What the task asks =>
Below is a listing; restate from it, character for character, the lines beginning at the line holding "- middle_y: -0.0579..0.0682" and ending at the line holding "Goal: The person", both included.

Source material =>
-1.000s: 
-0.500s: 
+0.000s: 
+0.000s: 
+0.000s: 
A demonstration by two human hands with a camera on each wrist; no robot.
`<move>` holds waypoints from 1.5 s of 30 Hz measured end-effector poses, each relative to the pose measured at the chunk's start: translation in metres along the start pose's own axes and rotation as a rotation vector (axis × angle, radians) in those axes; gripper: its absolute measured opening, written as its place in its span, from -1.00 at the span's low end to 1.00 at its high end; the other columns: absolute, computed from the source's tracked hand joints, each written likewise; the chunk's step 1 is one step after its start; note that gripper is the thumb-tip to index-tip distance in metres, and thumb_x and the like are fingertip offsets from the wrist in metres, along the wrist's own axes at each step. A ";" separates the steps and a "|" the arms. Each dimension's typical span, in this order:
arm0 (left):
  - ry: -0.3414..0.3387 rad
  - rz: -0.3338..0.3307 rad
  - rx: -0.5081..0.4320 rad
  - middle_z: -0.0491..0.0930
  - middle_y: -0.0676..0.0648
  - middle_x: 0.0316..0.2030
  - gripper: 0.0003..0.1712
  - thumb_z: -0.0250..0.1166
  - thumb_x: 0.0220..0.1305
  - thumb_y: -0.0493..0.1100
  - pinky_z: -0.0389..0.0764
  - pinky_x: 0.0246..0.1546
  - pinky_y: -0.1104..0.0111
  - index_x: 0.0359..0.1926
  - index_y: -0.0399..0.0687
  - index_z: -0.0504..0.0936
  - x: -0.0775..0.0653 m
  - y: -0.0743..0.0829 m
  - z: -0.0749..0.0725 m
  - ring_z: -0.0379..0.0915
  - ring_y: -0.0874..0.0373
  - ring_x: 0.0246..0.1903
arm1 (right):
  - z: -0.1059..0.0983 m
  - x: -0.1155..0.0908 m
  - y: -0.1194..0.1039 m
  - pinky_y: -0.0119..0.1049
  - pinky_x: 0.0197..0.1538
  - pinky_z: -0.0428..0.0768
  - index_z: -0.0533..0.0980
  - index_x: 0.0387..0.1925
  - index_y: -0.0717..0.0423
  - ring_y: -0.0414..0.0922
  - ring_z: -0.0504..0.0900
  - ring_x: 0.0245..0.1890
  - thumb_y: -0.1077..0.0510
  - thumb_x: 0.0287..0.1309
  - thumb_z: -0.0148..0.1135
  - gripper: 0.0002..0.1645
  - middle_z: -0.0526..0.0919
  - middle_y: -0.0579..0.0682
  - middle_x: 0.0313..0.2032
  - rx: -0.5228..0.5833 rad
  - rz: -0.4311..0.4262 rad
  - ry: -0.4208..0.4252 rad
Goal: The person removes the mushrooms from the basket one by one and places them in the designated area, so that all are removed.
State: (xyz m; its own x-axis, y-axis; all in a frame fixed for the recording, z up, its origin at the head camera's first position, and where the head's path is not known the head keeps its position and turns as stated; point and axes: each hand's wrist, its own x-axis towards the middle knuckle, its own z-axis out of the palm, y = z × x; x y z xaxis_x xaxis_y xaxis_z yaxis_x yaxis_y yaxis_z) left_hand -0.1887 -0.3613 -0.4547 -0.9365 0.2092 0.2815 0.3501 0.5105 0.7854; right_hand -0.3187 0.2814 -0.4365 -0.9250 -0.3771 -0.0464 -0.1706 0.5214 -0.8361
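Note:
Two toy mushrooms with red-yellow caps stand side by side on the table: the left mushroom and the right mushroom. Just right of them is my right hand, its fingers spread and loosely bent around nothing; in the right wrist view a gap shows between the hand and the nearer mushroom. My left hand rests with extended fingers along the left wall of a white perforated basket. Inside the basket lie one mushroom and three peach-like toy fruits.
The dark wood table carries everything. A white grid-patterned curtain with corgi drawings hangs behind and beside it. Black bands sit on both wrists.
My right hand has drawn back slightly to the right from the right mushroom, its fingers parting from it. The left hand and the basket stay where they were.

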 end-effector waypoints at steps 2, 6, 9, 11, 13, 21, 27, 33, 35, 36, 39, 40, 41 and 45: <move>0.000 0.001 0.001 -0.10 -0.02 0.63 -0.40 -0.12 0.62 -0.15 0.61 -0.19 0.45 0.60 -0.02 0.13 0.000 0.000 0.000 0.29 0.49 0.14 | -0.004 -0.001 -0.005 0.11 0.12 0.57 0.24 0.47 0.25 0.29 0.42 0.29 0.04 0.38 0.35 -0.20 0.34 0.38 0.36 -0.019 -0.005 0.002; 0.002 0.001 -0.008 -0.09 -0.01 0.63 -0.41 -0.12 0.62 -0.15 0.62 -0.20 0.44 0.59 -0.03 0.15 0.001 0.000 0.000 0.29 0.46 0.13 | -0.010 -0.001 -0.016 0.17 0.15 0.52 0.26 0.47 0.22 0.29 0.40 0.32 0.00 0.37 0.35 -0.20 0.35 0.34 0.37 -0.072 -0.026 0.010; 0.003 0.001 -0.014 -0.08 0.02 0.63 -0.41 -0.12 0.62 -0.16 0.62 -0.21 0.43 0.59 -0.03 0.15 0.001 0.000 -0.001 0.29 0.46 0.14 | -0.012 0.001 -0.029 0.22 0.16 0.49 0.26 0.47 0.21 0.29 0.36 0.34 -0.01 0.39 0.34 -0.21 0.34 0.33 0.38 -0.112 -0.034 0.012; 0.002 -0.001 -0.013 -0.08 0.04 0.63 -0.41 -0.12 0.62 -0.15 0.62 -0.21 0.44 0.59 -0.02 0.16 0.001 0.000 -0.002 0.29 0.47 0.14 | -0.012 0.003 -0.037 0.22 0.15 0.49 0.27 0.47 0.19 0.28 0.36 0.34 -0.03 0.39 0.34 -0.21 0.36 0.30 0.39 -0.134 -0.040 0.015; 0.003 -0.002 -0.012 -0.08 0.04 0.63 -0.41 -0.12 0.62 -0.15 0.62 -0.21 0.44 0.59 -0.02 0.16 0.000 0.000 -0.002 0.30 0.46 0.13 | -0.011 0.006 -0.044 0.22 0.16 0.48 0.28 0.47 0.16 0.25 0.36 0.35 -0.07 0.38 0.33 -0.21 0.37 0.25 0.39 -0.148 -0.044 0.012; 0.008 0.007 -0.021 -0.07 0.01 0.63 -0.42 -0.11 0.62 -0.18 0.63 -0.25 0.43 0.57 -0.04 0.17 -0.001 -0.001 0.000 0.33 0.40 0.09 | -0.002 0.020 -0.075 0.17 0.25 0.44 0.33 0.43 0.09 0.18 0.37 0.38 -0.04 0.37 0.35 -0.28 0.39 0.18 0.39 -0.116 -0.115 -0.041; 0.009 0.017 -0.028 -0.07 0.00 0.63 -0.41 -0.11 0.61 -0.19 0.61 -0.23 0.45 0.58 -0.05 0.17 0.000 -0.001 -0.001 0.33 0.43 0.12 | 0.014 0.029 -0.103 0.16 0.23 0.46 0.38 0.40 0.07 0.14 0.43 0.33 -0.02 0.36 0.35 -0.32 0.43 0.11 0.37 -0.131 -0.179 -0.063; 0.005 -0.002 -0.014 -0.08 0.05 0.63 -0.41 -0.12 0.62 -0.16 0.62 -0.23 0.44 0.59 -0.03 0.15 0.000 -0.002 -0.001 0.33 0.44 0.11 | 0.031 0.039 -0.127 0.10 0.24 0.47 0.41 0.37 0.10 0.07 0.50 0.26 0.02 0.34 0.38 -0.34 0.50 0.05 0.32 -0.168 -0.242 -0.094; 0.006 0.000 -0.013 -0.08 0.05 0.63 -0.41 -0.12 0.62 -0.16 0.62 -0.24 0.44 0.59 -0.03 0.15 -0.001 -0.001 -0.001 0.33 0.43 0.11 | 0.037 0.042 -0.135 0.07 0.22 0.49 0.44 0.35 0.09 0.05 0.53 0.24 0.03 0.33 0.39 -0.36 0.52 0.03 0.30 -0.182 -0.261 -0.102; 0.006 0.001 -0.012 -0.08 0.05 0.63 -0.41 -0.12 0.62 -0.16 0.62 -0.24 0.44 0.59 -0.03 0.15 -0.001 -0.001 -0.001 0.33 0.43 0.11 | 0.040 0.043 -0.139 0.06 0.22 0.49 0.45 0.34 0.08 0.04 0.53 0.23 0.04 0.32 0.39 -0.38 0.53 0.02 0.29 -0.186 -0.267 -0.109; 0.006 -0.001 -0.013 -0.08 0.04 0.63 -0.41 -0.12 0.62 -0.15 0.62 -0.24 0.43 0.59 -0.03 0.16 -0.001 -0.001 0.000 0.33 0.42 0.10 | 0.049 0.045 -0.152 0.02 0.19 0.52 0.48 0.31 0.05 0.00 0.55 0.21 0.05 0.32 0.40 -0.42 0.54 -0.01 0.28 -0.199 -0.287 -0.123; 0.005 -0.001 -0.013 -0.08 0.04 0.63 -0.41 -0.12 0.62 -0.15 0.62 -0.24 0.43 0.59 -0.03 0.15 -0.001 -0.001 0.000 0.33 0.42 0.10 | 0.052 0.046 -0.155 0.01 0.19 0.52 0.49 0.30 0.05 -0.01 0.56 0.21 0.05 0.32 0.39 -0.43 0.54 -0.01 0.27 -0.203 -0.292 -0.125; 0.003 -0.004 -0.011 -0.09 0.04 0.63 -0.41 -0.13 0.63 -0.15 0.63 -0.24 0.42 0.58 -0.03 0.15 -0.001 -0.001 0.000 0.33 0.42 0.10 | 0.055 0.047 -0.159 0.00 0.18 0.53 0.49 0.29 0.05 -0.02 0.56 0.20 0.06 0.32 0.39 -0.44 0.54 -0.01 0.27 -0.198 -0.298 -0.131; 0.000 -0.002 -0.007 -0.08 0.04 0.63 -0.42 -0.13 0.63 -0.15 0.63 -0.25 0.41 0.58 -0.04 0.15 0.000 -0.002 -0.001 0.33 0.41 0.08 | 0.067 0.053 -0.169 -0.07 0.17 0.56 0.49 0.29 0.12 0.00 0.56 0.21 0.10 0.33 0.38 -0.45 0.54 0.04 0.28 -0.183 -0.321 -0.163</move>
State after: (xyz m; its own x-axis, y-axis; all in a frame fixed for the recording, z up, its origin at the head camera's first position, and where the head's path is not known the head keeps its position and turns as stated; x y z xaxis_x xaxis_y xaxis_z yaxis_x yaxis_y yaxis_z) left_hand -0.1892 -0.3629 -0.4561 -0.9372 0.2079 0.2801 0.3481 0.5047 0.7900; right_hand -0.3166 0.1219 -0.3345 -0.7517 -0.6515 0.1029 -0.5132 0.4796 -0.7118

Solution to this problem =>
  - middle_y: -0.0579..0.0682
  - middle_x: 0.0313..0.2032
  - rx: -0.5228..0.5833 rad
  - rz: -0.4311..0.4262 rad
  - ry: -0.4208..0.4252 rad
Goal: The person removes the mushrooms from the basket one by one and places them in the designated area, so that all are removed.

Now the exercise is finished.